Myopie, écrans, âge : comprendre les enjeux de la vue et les bons réflexes à adopter
La myopie est un trouble visuel croissant, surtout chez les jeunes, exacerbée par l’utilisation excessive des écrans. Un dépistage précoce et un suivi médical rigoureux sont essentiels pour limiter ses conséquences.
Table des matières
Contexte factuel
La myopie se définit par un œil trop long, ce qui entraîne une vision floue de loin. La période de l’enfance est cruciale, car un dépistage avant l’âge de 6 ans peut corriger des troubles tels que le strabisme ou l’amblyopie. Des solutions comme des verres correcteurs, des lentilles adaptées ou des techniques comme l’orthokératologie existent pour freiner son évolution.
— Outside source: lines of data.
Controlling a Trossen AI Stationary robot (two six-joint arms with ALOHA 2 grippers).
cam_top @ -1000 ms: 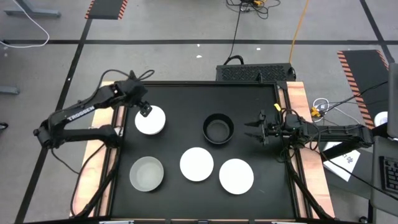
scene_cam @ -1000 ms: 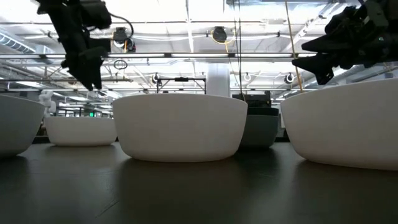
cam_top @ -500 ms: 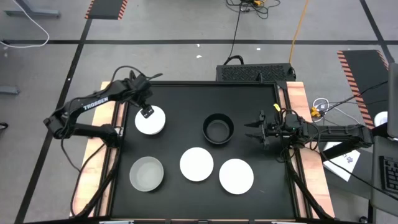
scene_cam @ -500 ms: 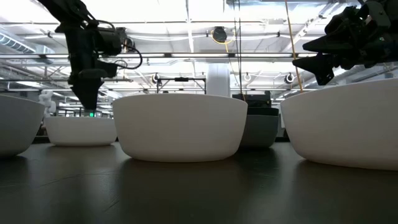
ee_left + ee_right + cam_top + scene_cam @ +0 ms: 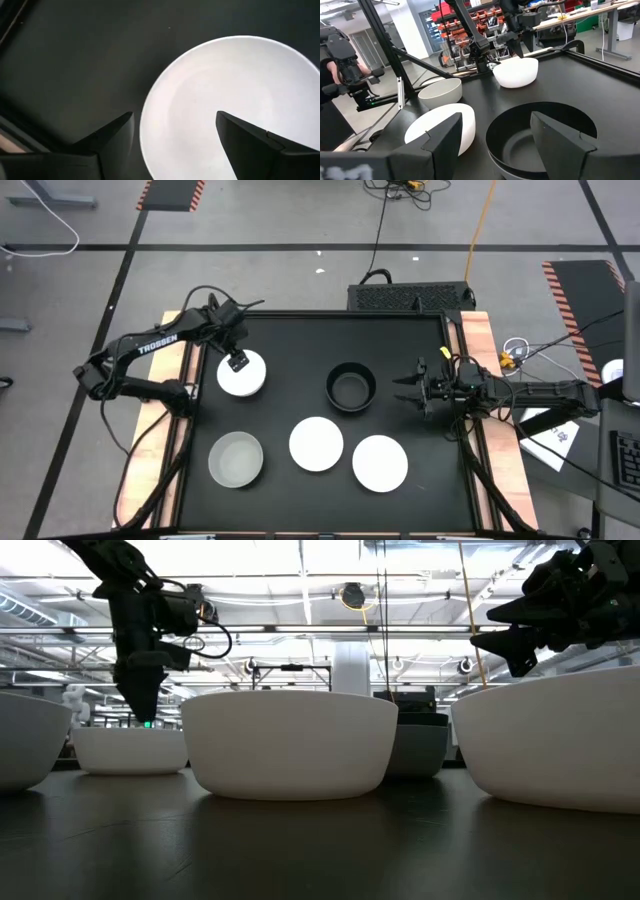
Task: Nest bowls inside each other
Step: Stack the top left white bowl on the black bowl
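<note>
The left gripper (image 5: 233, 360), jaws spread, hangs over a white bowl (image 5: 243, 376) near the table's (image 5: 300, 340) left edge. A grey bowl (image 5: 236, 459), two white bowls (image 5: 317, 444) and a black bowl (image 5: 351, 387) follow. The right gripper (image 5: 405, 392) waits spread near the right edge.

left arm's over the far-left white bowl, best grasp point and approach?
Take the white bowl by its rim, coming straight down. It sits upright and open with a thin edge, so one finger can go inside the wall and one outside. The left gripper hangs open above the rim on the bowl's far side, which looks like the handiest spot. The right gripper waits open beside the black bowl.
</note>
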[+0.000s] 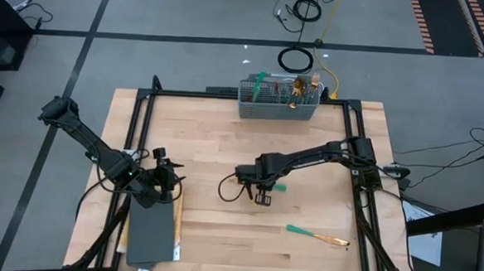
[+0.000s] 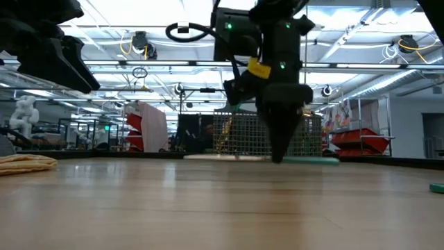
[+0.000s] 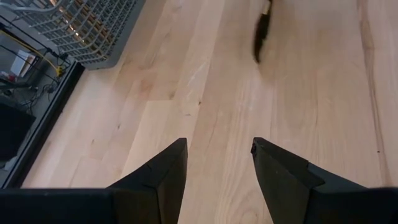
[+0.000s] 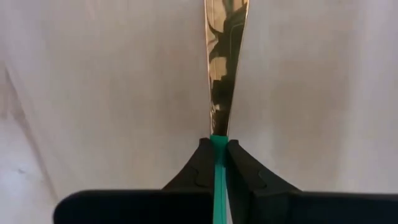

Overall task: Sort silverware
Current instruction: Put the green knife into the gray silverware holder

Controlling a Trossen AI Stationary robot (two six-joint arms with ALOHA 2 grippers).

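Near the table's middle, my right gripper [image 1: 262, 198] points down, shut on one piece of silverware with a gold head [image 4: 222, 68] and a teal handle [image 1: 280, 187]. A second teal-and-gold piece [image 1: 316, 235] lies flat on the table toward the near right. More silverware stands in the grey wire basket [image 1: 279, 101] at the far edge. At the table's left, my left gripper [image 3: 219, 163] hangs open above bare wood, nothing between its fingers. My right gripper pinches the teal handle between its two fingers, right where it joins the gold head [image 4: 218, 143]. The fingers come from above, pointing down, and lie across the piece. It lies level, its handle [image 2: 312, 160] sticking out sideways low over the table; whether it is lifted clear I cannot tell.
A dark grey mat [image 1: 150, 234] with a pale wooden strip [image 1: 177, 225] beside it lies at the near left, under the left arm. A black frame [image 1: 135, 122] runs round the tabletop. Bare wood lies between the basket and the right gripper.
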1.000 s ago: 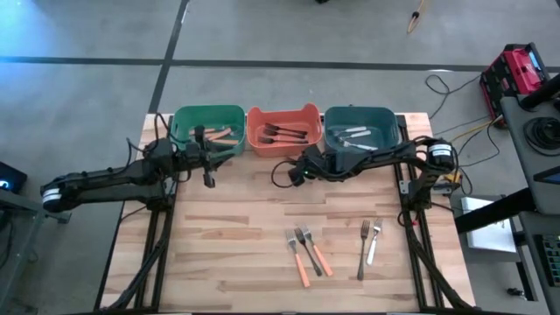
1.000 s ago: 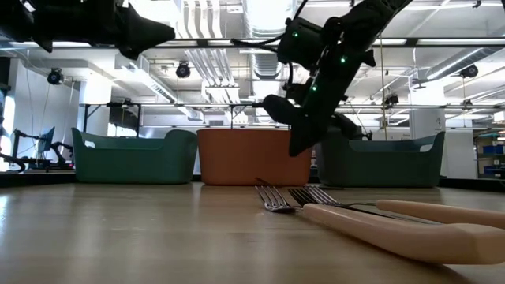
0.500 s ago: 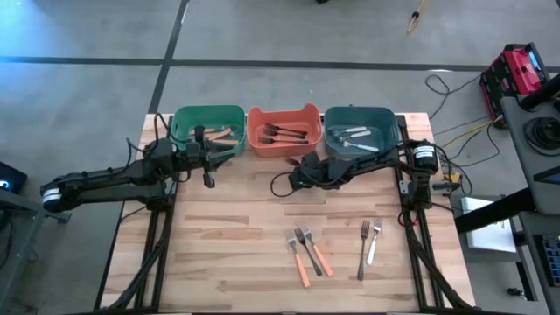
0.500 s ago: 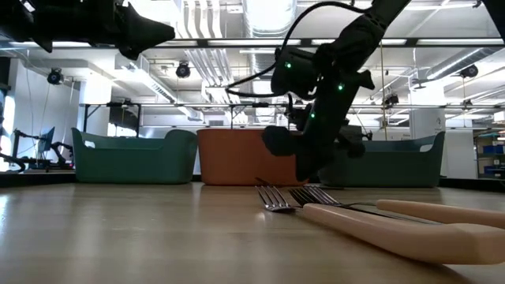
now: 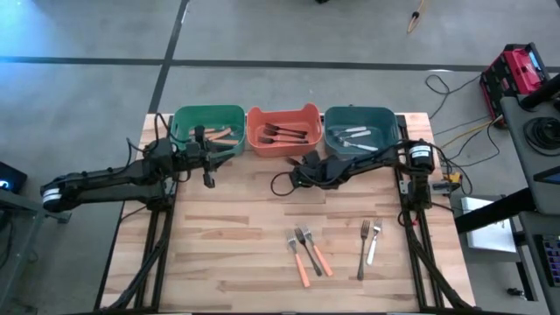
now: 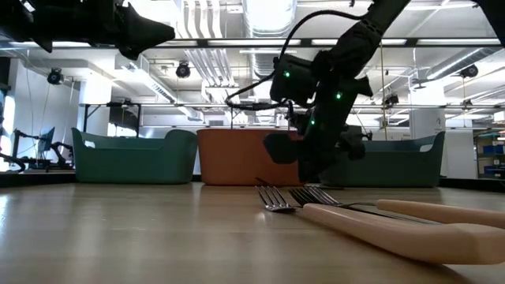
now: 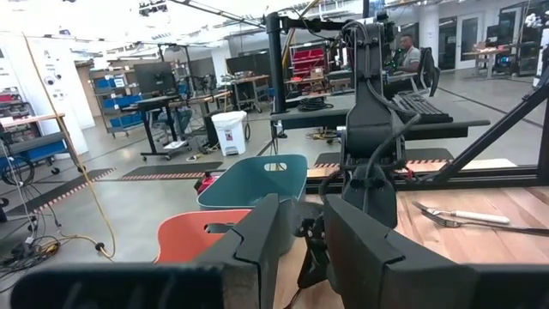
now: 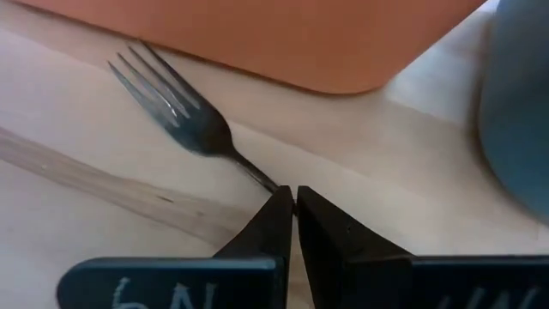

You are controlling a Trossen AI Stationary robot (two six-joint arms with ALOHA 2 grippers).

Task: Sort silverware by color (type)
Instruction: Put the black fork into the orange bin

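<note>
My right gripper point(image 8: 290, 193) point(image 5: 293, 175) hangs low over the table just in front of the orange bin point(image 5: 283, 129), shut on a dark metal fork point(image 8: 184, 116). The fork's tines point away from the fingers toward that bin; its handle is hidden under the fingers. Whether the tines touch the wood I cannot tell. My left gripper point(image 7: 300, 232) point(image 5: 210, 171) stands open and level in front of the green bin point(image 5: 208, 129), holding nothing. Two groups of forks lie flat near the front edge: three point(image 5: 306, 249) with orange and dark handles, and two point(image 5: 368, 241). My right gripper pinches the fork's thin neck point(image 8: 257, 176), just behind the tines, between its two fingertips. The fingers slant down from the table's right side and lie along the fork. The tined end sticks out ahead of the fingers, low over the table.
The green bin holds orange-handled forks, the orange bin dark ones, the blue bin point(image 5: 360, 129) white ones. All three stand in a row along the far edge. Bare wood lies between the bins and the loose forks point(image 6: 276, 197).
My right gripper has sunk toward the table in front of the orange bin and tipped further downward, staying shut on the fork. The left arm has kept still.
</note>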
Les témoignages montrent des parcours variés : certains portent des lunettes dès l’âge de 2 ans, tandis que d’autres développent une myopie tardive liée à la presbytie. Une myopie forte, c’est-à-dire supérieure à -6, expose à des complications sérieuses à l’âge adulte, comme le glaucome ou le décollement de rétine. Ainsi, des consultations régulières chez un ophtalmologiste sont recommandées.
Données ou statistiques
Selon l’Organisation mondiale de la santé, la prévalence de la myopie est en forte augmentation, touchant environ 30% de la population mondiale en 2020. En France, une étude de l’INSEE indique que près de 50% des adolescents sont myopes, un chiffre en constante évolution. De plus, des recherches signalent que la myopie pourrait toucher jusqu’à 60% des jeunes adultes d’ici 2050 si les tendances actuelles se maintiennent.
Conséquence directe
Face à ces enjeux, il est crucial de consulter dès les premiers signes de troubles visuels, tels que le flou ou la fatigue oculaire, afin de prévenir une dégradation progressive de la vision.